To address this issue, an IISc team lead by Professor G. Mugesh from the Department of Inorganic and Physical Chemistry developed a family of artificial enzymes known as nanozymes. These mirror the body's endogenous antioxidants, which neutralise ROS and lessen oxidative stress. 

"We designed redox-active nanomaterials that can control ROS without affecting the normal clotting mechanism," says Prof. Mugesh. Redox reactions involve the exchange of electrons to neutralise harmful chemicals like ROS. 

Out of all the different types we looked at, a round nanozyme made from vanadium pentoxide (V₂O₅) turned out to be the best. This substance operates similarly to glutathione peroxidase, a potent natural antioxidant enzyme found in the human body. 

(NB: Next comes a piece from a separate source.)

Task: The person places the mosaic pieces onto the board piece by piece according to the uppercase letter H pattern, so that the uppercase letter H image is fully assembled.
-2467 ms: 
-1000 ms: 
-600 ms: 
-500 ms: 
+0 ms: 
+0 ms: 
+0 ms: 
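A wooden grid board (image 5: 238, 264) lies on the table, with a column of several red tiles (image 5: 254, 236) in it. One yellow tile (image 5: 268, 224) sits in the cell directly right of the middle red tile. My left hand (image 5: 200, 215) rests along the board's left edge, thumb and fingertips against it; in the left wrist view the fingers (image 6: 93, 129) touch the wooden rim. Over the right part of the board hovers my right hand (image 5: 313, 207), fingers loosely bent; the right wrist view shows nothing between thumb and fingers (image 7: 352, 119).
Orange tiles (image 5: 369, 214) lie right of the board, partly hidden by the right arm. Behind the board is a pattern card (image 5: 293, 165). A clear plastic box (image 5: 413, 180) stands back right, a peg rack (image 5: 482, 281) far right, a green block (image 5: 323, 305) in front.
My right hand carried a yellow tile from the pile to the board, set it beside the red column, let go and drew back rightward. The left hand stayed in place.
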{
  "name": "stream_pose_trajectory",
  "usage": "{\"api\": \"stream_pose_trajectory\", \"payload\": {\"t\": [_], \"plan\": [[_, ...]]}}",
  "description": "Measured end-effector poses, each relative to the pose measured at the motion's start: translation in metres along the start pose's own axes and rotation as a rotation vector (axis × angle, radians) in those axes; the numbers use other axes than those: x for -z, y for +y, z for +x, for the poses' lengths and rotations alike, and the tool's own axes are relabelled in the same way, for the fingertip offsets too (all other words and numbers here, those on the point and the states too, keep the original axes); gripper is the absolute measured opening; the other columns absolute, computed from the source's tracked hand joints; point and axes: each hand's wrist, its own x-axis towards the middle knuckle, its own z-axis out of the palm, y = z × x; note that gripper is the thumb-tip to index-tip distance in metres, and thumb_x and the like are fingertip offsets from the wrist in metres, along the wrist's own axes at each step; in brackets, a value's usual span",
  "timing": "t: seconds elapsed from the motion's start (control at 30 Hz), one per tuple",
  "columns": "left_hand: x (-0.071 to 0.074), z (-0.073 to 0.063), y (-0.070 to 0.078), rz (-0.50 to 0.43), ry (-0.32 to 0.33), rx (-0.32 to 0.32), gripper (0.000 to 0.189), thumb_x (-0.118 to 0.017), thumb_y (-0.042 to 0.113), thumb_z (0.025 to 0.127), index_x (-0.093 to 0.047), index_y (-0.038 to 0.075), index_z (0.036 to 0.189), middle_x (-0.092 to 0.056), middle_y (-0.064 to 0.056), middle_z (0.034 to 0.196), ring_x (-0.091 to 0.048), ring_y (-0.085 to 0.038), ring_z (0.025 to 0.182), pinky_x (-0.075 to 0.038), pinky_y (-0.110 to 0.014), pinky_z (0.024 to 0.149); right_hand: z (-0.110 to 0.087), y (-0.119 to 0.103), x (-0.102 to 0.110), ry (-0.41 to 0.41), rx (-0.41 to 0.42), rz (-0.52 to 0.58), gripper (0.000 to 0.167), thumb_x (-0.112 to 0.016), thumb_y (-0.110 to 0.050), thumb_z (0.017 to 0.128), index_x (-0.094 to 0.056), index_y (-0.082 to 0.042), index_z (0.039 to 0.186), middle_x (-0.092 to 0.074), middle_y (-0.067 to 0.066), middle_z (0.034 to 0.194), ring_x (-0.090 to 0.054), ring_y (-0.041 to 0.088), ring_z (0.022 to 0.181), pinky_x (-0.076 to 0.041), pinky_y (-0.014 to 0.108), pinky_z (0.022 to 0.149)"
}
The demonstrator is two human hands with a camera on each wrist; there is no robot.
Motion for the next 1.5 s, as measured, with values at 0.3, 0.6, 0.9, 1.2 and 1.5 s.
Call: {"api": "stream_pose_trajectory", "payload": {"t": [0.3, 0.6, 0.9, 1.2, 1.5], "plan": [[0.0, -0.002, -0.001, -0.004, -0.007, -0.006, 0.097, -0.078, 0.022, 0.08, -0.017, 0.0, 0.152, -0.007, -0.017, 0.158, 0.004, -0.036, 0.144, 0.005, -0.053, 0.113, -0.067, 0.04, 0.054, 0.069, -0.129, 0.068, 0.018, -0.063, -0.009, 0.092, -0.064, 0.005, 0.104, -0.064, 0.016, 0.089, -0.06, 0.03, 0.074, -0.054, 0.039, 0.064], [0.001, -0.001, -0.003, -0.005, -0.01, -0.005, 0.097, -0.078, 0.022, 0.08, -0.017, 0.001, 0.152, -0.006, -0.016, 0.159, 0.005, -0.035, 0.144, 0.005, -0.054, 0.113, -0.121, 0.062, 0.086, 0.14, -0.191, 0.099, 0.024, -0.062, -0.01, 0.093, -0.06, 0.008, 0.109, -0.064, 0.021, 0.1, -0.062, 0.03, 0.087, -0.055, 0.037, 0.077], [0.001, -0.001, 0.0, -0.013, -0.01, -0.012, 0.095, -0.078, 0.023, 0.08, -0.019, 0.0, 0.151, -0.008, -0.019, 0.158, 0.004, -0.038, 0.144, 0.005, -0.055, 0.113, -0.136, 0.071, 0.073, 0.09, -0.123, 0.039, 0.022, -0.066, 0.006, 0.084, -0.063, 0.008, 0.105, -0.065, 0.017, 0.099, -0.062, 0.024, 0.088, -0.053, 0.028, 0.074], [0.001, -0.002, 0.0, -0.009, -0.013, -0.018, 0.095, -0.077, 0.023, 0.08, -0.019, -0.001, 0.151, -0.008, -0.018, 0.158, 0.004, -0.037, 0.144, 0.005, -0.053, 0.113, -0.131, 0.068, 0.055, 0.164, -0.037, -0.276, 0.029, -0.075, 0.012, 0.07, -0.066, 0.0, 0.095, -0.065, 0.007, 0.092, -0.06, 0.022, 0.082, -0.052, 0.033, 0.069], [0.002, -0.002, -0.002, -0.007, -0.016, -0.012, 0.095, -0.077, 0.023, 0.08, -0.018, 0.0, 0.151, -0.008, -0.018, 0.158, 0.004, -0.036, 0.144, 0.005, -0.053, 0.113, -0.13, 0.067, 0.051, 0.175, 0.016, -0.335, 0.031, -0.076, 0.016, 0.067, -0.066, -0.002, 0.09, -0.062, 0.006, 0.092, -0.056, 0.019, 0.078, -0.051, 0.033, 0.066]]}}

"It was difficult to isolate vanadium in its +5 oxidation state because the +4 form is toxic," explained Sherin GR, a PhD scholar and primary author. The team accomplished this using highly controlled chemical synthesis processes. 

After creating the nanozyme, researchers tested it on human blood platelets in a lab. When exposed to ROS and physiological agonists (natural compounds that cause clotting), the nanozyme effectively inhibited platelet activation. 

The nanozyme was then directly delivered into the bloodstream of a PTE mouse model. The findings were promising: thrombosis was greatly decreased, and survival rates increased. Importantly, the animals exhibited no symptoms of toxicity, such as changes in weight, attitude, or blood composition, even after five days. 

"This is a significant improvement over current antiplatelet drugs, which frequently cause bleeding," said Bidare N. Sharath Babu, another lead author. "Our nanozyme works by fine-tuning redox signals, rather than blocking the clotting cascade directly." 

The researchers now intend to investigate the nanozyme's efficacy in ischaemic stroke, another devastating illness caused by blood artery obstruction. Because its nanozyme works on human platelets in the lab, they are optimistic about clinical trials in the near future. 

If successful in humans, this research could pave the way for a novel approach to thrombosis treatment, avoiding the high-stakes trade-off between clot prevention and bleeding risk. 

"This approach doesn't stop clotting altogether — it just keeps it in check," according to Professor Mugesh. "That's what makes it so exciting from a health and safety perspective," he told me.